Avec le courant continu, il y a nettement moins d’inconvénient, mais l’on n’est jamais certain que la fixation sur les points cardinaux soit exacte, en particulier dans les paralysies oculomotrices.

Inscription
Sur papier

La vitesse de déroulement est en général 15 mm/s. Mais elle peut être modifiée à volonté surtout pour analyser les mouvements spontanés anormaux; réduite pour mieux analyser l’amplitude, ou augmentée pour étudier la morphologie de la phase lente.

Sur oscillographe

On a l’avantage considérable de pouvoir procéder à une modification automatique de tous les paramètres d’inscription.

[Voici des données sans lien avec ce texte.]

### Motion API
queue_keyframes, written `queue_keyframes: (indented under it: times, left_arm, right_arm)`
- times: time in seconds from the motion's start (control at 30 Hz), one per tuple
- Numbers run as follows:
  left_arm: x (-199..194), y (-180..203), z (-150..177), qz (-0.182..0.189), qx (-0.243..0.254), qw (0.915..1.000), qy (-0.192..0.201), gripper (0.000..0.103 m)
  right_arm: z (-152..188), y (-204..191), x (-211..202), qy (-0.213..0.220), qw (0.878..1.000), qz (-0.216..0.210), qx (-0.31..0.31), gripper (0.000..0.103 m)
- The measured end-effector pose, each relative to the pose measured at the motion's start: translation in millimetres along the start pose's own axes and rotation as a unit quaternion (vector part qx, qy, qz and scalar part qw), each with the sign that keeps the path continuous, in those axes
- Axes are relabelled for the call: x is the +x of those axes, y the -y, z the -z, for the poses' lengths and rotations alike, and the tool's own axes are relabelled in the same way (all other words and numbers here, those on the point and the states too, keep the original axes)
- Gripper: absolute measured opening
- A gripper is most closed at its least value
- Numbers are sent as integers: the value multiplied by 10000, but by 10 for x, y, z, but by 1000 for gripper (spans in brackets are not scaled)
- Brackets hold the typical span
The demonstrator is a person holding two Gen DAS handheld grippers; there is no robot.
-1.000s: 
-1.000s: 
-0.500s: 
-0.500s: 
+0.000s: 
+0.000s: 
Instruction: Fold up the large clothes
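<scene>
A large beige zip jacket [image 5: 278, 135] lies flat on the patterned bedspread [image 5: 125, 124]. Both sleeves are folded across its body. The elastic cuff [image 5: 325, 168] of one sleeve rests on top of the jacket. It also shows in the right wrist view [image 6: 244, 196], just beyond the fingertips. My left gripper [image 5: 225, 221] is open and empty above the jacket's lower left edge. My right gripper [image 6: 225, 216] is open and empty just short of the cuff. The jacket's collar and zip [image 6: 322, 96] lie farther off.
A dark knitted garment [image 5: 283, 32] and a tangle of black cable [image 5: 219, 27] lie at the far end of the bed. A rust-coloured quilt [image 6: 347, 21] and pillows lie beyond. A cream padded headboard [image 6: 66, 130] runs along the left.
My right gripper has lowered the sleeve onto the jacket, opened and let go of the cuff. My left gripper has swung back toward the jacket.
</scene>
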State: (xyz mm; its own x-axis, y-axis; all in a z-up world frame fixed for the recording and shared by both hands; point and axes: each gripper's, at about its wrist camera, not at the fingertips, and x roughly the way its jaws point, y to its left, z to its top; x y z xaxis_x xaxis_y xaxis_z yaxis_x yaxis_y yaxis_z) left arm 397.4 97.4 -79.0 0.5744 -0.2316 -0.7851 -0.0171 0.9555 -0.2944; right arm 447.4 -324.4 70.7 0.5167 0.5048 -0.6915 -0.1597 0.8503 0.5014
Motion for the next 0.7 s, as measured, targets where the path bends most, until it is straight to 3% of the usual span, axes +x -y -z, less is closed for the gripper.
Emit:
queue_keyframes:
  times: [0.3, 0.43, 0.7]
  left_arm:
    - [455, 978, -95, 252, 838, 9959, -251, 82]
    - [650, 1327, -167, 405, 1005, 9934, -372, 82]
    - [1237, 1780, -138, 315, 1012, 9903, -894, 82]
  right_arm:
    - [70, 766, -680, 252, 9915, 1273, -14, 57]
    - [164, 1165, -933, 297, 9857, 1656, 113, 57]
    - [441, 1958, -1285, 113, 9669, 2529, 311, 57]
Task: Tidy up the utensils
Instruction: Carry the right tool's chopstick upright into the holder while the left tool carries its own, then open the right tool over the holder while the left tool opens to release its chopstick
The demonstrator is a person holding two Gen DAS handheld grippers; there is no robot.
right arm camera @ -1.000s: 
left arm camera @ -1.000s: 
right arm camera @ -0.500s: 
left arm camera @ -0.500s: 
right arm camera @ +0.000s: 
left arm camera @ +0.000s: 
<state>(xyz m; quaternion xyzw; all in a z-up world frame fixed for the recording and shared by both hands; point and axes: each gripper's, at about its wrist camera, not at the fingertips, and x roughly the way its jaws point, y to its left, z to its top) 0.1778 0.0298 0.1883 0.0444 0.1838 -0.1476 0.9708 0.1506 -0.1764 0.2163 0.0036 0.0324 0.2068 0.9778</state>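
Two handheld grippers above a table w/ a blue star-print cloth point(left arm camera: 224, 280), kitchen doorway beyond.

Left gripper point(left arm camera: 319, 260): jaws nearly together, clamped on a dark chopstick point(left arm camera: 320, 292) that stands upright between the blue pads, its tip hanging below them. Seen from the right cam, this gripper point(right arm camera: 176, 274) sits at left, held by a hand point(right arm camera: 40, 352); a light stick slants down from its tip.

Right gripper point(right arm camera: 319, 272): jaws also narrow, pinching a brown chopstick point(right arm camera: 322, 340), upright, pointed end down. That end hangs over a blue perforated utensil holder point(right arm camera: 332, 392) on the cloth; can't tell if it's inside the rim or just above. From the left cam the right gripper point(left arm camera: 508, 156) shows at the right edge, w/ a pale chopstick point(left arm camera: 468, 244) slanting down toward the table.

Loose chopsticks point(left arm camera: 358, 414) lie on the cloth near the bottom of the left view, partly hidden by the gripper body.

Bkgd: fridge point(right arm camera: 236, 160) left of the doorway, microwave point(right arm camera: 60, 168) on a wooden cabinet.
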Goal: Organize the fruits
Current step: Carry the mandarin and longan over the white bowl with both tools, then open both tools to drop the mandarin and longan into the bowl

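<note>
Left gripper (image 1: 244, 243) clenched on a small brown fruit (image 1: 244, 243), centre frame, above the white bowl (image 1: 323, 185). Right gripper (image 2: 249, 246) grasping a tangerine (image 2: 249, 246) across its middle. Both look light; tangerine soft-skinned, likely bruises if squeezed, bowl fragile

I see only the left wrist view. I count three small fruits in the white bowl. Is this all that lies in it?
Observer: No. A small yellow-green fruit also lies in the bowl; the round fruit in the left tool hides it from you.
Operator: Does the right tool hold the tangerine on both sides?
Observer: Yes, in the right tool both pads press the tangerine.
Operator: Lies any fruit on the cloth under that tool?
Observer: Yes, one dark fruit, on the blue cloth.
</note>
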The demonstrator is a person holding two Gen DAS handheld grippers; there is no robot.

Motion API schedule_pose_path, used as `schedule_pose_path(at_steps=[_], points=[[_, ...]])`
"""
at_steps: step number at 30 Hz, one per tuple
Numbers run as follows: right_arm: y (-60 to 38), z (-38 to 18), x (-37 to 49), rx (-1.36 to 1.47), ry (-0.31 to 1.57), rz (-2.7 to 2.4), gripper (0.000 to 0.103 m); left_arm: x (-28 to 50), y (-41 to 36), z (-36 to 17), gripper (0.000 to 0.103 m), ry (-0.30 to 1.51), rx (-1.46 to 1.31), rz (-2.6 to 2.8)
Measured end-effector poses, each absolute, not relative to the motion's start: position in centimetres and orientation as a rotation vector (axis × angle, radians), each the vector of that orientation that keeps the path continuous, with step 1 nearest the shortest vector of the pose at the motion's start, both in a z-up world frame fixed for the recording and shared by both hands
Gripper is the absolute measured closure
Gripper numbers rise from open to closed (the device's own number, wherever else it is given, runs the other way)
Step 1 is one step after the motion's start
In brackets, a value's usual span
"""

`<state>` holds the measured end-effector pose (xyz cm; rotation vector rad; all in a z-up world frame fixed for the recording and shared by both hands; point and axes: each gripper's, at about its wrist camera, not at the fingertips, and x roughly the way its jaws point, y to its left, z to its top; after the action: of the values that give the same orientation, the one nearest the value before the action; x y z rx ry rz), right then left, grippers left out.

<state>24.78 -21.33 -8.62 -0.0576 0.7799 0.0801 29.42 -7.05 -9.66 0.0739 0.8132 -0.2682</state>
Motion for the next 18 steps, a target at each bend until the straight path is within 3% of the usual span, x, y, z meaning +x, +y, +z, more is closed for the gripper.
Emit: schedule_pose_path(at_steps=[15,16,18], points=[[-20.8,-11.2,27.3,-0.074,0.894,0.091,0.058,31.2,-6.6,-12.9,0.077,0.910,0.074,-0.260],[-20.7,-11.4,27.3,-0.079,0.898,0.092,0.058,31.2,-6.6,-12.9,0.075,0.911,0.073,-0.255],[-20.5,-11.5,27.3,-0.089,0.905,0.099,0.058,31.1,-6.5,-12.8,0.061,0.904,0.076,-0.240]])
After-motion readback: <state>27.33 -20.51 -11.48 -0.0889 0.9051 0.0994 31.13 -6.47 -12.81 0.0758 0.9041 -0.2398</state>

Les conditions afférentielles

Elles sont capitales, nous l’avons déjà signalé. Il faut évaluer la qualité de la correspondance motrice et de l’équivalence optomotrice des versions.
Donc pour
chaque séquence motrice il faut faire un enregistrement ODG, OD et OG.

Que faut-il enregistrer?

En principe il faut faire un examen complet des potentialités oculogyres:

• Les mouvements spontanés anormaux: nystagmus et autres;
• Les mouvements induits
;
• Vestibulaires
;
• Optiquement induits (élicités).

On doit se souvenir que si l’induction des mouvements peut être volontaire ou automatique, leur exécution est toujours réflexe.
L’ophtalmologiste s’intéresse principalement aux mouvements optiquement élicités.

Logiciel des versions

Les 3 programmes cinétiques:

• NOC (vitesse subjective moyenne 20°/s);
• Poursuite (Amplitude 40°; vitesse
: 0,3 Hertz);
• Saccades (Amplitude 40°
; vitesse: 0,2 Hertz).
Logiciel des vergences
• Vergence de refixation: ODG, OD et OG;
• Vergence symétrique
: axe entre les deux yeux (pyramide nasale);
• Vergence asymétrique
;
¬ Axe devant l’œil droit,
¬ Axe devant l’œil gauche.
Les moniteurs d’induction des mouvements

Il peut s’agir:

De systèmes élaborés:
¬ Par exemple l’explorateur de la cinétique, avec inscription du signal sur une piste. (Licence CEA.),
¬ Le stimulateur de Racia.
De systèmes élémentaires:
Ils sont satisfaisants:
¬ Tambour de Barany artisanal pour le NOC,
¬ Fil à plomb pour la poursuite,
¬ Fixation de deux lumières latérales symétriques pour les saccades,
¬ Refixation de deux tests loin près pour les vergences.
Critères d’enregistrement
Bon enregistrement

Avec une bonne technique et une bonne coopération, les tracés sont nets et sans bavures.
Les cycles répétitifs sont équivalents.

Mauvais enregistrement

C’est chose facile à identifier pour un bon technicien:

Courants parasites exogènes (amples décharges de haute fréquence sur la totalité des pistes avec projection d’encre);
Électrode mal collée, détériorée (tracé baveux, épais sur la dérivation correspondante);
Dérive permanente (polarisation des électrodes, instabilité de l’amplificateur);
Tracé instable (mouvements intempestifs de la face ou des membres);
Décharge psycho-galvanique (sujet anxieux): anarchie des tracés de chaque œil, sans aucune correspondance;
Clignements (potentiels intercurrents synchrones faciles à identifier sur les dérivations verticales);
Défaut d’attention (irrégularité des cycles répétitifs, mais si les versions sont normales les déflexions sont équivalentes sur les deux yeux).